**PROBLEM TO WORK ON:** Output the data that follows, keeping every line identical.

**DATA TO PROCESS:**

▬▬▬▬▬▬▬▬▬▬

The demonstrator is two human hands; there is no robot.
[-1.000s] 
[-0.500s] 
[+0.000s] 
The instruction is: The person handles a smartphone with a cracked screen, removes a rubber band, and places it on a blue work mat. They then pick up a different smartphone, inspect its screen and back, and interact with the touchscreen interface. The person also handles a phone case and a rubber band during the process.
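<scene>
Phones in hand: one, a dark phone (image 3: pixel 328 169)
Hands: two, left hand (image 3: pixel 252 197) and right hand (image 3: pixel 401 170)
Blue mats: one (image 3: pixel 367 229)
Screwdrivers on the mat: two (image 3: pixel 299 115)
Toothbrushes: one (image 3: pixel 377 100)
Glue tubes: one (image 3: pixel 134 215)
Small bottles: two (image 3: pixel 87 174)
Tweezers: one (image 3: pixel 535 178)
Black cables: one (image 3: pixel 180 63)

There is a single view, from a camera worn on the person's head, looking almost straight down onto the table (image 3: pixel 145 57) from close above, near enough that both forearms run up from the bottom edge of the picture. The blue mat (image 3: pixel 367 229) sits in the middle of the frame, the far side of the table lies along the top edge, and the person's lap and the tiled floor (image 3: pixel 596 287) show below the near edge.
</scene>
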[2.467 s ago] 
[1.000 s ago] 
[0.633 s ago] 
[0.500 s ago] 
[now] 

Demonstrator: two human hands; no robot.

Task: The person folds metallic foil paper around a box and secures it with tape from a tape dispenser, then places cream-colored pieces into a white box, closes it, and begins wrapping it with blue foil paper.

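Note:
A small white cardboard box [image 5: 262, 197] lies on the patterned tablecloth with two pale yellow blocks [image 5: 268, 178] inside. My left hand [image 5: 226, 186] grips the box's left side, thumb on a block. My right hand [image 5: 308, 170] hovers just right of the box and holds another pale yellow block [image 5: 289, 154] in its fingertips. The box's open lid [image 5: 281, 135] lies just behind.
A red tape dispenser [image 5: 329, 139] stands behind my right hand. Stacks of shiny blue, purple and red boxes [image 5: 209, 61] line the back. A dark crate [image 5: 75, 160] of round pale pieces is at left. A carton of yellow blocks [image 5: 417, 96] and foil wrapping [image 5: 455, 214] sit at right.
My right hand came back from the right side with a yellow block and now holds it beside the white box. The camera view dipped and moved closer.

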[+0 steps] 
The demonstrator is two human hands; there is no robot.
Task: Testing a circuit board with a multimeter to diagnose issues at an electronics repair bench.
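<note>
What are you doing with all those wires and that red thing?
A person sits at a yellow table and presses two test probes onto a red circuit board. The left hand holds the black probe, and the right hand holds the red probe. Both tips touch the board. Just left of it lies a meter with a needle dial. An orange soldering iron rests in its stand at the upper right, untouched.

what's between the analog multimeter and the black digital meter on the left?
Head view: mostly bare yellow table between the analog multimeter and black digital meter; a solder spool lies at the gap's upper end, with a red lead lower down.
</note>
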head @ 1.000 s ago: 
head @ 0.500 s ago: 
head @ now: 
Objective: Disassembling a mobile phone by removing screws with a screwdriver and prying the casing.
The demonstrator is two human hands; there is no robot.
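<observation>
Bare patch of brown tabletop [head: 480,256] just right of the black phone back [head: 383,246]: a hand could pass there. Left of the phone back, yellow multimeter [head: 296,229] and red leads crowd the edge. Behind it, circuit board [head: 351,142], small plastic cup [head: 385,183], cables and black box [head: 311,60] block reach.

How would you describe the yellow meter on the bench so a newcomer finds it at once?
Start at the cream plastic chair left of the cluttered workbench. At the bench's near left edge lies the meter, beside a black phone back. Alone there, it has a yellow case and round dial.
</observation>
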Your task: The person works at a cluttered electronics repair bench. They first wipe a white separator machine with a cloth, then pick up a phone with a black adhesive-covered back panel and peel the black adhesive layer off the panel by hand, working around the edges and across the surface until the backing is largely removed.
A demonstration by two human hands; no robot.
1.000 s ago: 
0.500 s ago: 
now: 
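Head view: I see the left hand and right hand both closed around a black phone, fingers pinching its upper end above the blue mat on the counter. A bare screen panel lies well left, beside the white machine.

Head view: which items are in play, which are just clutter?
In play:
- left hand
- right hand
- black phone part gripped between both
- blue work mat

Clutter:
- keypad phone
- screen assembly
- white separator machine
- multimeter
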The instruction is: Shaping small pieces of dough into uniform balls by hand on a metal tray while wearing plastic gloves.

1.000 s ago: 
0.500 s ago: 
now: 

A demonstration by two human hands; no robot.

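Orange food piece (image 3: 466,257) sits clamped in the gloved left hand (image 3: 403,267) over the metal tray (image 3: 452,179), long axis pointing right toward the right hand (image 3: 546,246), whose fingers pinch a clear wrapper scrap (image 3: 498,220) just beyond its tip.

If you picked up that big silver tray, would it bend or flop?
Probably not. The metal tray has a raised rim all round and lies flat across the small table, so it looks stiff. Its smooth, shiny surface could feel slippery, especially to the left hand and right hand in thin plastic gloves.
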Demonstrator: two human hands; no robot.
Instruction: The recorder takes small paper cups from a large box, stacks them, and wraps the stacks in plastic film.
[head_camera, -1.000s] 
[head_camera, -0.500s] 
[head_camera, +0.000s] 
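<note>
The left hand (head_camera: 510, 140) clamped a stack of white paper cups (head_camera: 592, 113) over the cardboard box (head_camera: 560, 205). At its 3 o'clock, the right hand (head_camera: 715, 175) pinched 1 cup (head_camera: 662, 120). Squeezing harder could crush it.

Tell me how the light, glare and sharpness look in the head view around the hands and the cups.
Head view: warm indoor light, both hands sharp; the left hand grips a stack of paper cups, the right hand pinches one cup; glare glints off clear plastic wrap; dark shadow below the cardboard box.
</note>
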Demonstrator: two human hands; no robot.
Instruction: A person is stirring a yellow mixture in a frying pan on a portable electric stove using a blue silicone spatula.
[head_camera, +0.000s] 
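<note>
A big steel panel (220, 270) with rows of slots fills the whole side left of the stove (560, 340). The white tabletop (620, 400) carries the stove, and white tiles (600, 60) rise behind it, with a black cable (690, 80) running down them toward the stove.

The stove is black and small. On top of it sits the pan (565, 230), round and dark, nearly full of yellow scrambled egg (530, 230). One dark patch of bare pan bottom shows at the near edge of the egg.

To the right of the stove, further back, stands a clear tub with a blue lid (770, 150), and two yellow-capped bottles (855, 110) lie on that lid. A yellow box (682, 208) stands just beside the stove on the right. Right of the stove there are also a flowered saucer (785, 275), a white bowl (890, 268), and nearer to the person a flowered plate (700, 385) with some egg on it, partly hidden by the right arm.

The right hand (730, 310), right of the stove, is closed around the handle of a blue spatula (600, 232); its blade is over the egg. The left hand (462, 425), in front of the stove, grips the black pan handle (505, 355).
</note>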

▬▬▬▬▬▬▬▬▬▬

**EXERCISE RESULT:**
The demonstrator is two human hands; there is no robot.
[-1.000s] 
[-0.500s] 
[+0.000s] 
The instruction is: The person handles a smartphone with a cracked screen, removes a rubber band, and places it on a blue work mat. They then pick up a different smartphone, inspect its screen and back, and interact with the touchscreen interface. The person also handles a phone case and a rubber band during the process.
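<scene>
Phones in hand: one, a dark phone (image 3: pixel 328 169)
Hands: two, left hand (image 3: pixel 252 197) and right hand (image 3: pixel 401 170)
Blue mats: one (image 3: pixel 367 229)
Screwdrivers on the mat: two (image 3: pixel 299 115)
Toothbrushes: one (image 3: pixel 377 100)
Glue tubes: one (image 3: pixel 134 215)
Small bottles: two (image 3: pixel 87 174)
Tweezers: one (image 3: pixel 535 178)
Black cables: one (image 3: pixel 180 63)

There is a single view, from a camera worn on the person's head, looking almost straight down onto the table (image 3: pixel 145 57) from close above, near enough that both forearms run up from the bottom edge of the picture. The blue mat (image 3: pixel 367 229) sits in the middle of the frame, the far side of the table lies along the top edge, and the person's lap and the tiled floor (image 3: pixel 596 287) show below the near edge.
</scene>
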[2.467 s ago] 
[1.000 s ago] 
[0.633 s ago] 
[0.500 s ago] 
[now] 

Demonstrator: two human hands; no robot.

Task: The person folds metallic foil paper around a box and secures it with tape from a tape dispenser, then places cream-colored pieces into a white box, closes it, and begins wrapping it with blue foil paper.

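Note:
A small white cardboard box [image 5: 262, 197] lies on the patterned tablecloth with two pale yellow blocks [image 5: 268, 178] inside. My left hand [image 5: 226, 186] grips the box's left side, thumb on a block. My right hand [image 5: 308, 170] hovers just right of the box and holds another pale yellow block [image 5: 289, 154] in its fingertips. The box's open lid [image 5: 281, 135] lies just behind.
A red tape dispenser [image 5: 329, 139] stands behind my right hand. Stacks of shiny blue, purple and red boxes [image 5: 209, 61] line the back. A dark crate [image 5: 75, 160] of round pale pieces is at left. A carton of yellow blocks [image 5: 417, 96] and foil wrapping [image 5: 455, 214] sit at right.
My right hand came back from the right side with a yellow block and now holds it beside the white box. The camera view dipped and moved closer.
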
[+0 steps] 
The demonstrator is two human hands; there is no robot.
Task: Testing a circuit board with a multimeter to diagnose issues at an electronics repair bench.
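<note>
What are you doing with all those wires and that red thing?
A person sits at a yellow table and presses two test probes onto a red circuit board. The left hand holds the black probe, and the right hand holds the red probe. Both tips touch the board. Just left of it lies a meter with a needle dial. An orange soldering iron rests in its stand at the upper right, untouched.

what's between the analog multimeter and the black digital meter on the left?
Head view: mostly bare yellow table between the analog multimeter and black digital meter; a solder spool lies at the gap's upper end, with a red lead lower down.
</note>
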head @ 1.000 s ago: 
head @ 0.500 s ago: 
head @ now: 
Objective: Disassembling a mobile phone by removing screws with a screwdriver and prying the casing.
The demonstrator is two human hands; there is no robot.
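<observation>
Bare patch of brown tabletop [head: 480,256] just right of the black phone back [head: 383,246]: a hand could pass there. Left of the phone back, yellow multimeter [head: 296,229] and red leads crowd the edge. Behind it, circuit board [head: 351,142], small plastic cup [head: 385,183], cables and black box [head: 311,60] block reach.

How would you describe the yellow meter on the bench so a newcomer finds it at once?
Start at the cream plastic chair left of the cluttered workbench. At the bench's near left edge lies the meter, beside a black phone back. Alone there, it has a yellow case and round dial.
</observation>
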Your task: The person works at a cluttered electronics repair bench. They first wipe a white separator machine with a cloth, then pick up a phone with a black adhesive-covered back panel and peel the black adhesive layer off the panel by hand, working around the edges and across the surface until the backing is largely removed.
A demonstration by two human hands; no robot.
1.000 s ago: 
0.500 s ago: 
now: 
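Head view: I see the left hand and right hand both closed around a black phone, fingers pinching its upper end above the blue mat on the counter. A bare screen panel lies well left, beside the white machine.

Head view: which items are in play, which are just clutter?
In play:
- left hand
- right hand
- black phone part gripped between both
- blue work mat

Clutter:
- keypad phone
- screen assembly
- white separator machine
- multimeter
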The instruction is: Shaping small pieces of dough into uniform balls by hand on a metal tray while wearing plastic gloves.

1.000 s ago: 
0.500 s ago: 
now: 

A demonstration by two human hands; no robot.

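Orange food piece (image 3: 466,257) sits clamped in the gloved left hand (image 3: 403,267) over the metal tray (image 3: 452,179), long axis pointing right toward the right hand (image 3: 546,246), whose fingers pinch a clear wrapper scrap (image 3: 498,220) just beyond its tip.

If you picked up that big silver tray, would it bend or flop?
Probably not. The metal tray has a raised rim all round and lies flat across the small table, so it looks stiff. Its smooth, shiny surface could feel slippery, especially to the left hand and right hand in thin plastic gloves.
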Demonstrator: two human hands; no robot.
Instruction: The recorder takes small paper cups from a large box, stacks them, and wraps the stacks in plastic film.
[head_camera, -1.000s] 
[head_camera, -0.500s] 
[head_camera, +0.000s] 
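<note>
The left hand (head_camera: 510, 140) clamped a stack of white paper cups (head_camera: 592, 113) over the cardboard box (head_camera: 560, 205). At its 3 o'clock, the right hand (head_camera: 715, 175) pinched 1 cup (head_camera: 662, 120). Squeezing harder could crush it.

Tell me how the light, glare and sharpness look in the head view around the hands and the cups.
Head view: warm indoor light, both hands sharp; the left hand grips a stack of paper cups, the right hand pinches one cup; glare glints off clear plastic wrap; dark shadow below the cardboard box.
</note>
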Demonstrator: two human hands; no robot.
Instruction: A person is stirring a yellow mixture in a frying pan on a portable electric stove using a blue silicone spatula.
[head_camera, +0.000s] 
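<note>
A big steel panel (220, 270) with rows of slots fills the whole side left of the stove (560, 340). The white tabletop (620, 400) carries the stove, and white tiles (600, 60) rise behind it, with a black cable (690, 80) running down them toward the stove.

The stove is black and small. On top of it sits the pan (565, 230), round and dark, nearly full of yellow scrambled egg (530, 230). One dark patch of bare pan bottom shows at the near edge of the egg.

To the right of the stove, further back, stands a clear tub with a blue lid (770, 150), and two yellow-capped bottles (855, 110) lie on that lid. A yellow box (682, 208) stands just beside the stove on the right. Right of the stove there are also a flowered saucer (785, 275), a white bowl (890, 268), and nearer to the person a flowered plate (700, 385) with some egg on it, partly hidden by the right arm.

The right hand (730, 310), right of the stove, is closed around the handle of a blue spatula (600, 232); its blade is over the egg. The left hand (462, 425), in front of the stove, grips the black pan handle (505, 355).
</note>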

The complete answer has been given.